Problem to work on: Review the material line by line. Identify and copy every line that contains the string "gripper".

Dataset extract:
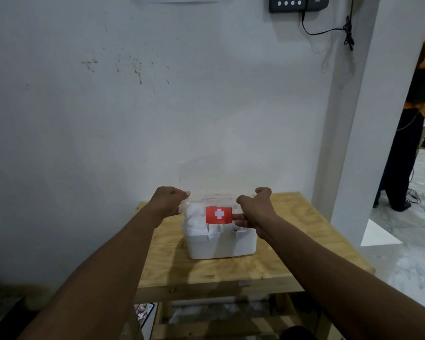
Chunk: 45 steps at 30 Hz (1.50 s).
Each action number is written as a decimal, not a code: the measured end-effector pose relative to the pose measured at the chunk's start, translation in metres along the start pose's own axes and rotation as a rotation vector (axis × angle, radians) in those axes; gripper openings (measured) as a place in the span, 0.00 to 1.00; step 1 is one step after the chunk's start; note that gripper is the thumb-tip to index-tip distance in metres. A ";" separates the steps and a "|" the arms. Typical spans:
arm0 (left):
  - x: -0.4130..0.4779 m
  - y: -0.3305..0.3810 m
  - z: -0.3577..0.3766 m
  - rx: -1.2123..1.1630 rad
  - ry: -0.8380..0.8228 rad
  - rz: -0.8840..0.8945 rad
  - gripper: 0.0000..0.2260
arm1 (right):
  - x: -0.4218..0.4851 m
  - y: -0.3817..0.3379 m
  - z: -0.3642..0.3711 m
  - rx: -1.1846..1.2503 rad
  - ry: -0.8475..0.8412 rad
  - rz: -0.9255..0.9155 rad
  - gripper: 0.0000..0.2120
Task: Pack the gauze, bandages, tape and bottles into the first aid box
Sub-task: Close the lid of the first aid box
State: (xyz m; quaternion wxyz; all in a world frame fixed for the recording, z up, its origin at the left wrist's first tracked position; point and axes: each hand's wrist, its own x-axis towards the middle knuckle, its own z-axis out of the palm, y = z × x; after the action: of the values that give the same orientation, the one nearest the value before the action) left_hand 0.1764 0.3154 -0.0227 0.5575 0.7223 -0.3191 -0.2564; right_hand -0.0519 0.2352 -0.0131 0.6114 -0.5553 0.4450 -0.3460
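A white first aid box (pixel 221 244) stands in the middle of the wooden table (pixel 304 236). Its clear lid (pixel 214 200) carries a red label with a white cross (pixel 219 214) and lies tilted over the box top. My left hand (pixel 168 201) grips the lid's left edge, thumb above and fingers below. My right hand (pixel 254 209) grips the lid's right edge the same way. White gauze or bandage rolls (pixel 195 218) show through the lid inside the box. No loose supplies lie on the table.
The table stands against a white wall (pixel 157 106). A pillar (pixel 353 119) rises at the right, with a standing person (pixel 412 133) beyond it. A black device (pixel 297 2) with a cable hangs on the wall. Papers lie under the table (pixel 145 315).
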 end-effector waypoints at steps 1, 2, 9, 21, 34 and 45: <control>-0.001 -0.001 0.000 -0.002 -0.005 0.008 0.13 | 0.000 0.003 0.000 -0.004 0.014 -0.010 0.27; -0.003 -0.002 0.000 -0.001 -0.009 0.014 0.13 | -0.001 0.006 0.000 -0.006 0.020 -0.016 0.27; -0.013 -0.007 0.007 0.121 -0.014 0.021 0.10 | -0.009 0.018 -0.010 -0.128 -0.006 -0.046 0.23; -0.021 -0.017 0.008 0.327 -0.020 0.109 0.16 | 0.002 0.034 -0.024 -0.642 0.135 -0.243 0.21; -0.031 -0.045 0.061 0.387 0.104 0.229 0.23 | 0.041 0.067 -0.005 -0.708 0.113 -0.450 0.28; -0.032 -0.060 0.050 0.749 0.052 0.416 0.34 | 0.040 0.084 -0.028 -0.917 0.046 -0.865 0.30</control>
State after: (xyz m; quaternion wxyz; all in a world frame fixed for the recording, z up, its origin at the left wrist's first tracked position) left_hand 0.1288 0.3176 -0.0923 0.3046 0.8013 -0.5147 0.0133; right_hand -0.0696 0.2003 -0.1017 0.1059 -0.8832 0.2962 -0.3479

Output of the exercise:
Each action number is written as a decimal, not a code: the measured end-effector pose relative to the pose measured at the chunk's start, translation in metres along the start pose's own axes and rotation as a rotation vector (axis × angle, radians) in those axes; gripper openings (measured) as a place in the span, 0.00 to 1.00; step 1 is one step after the chunk's start; note that gripper is the thumb-tip to index-tip distance in metres. A ";" separates the steps and a "|" the arms. Typical spans:
  - gripper: 0.0000..0.2260
  - gripper: 0.0000..0.2120

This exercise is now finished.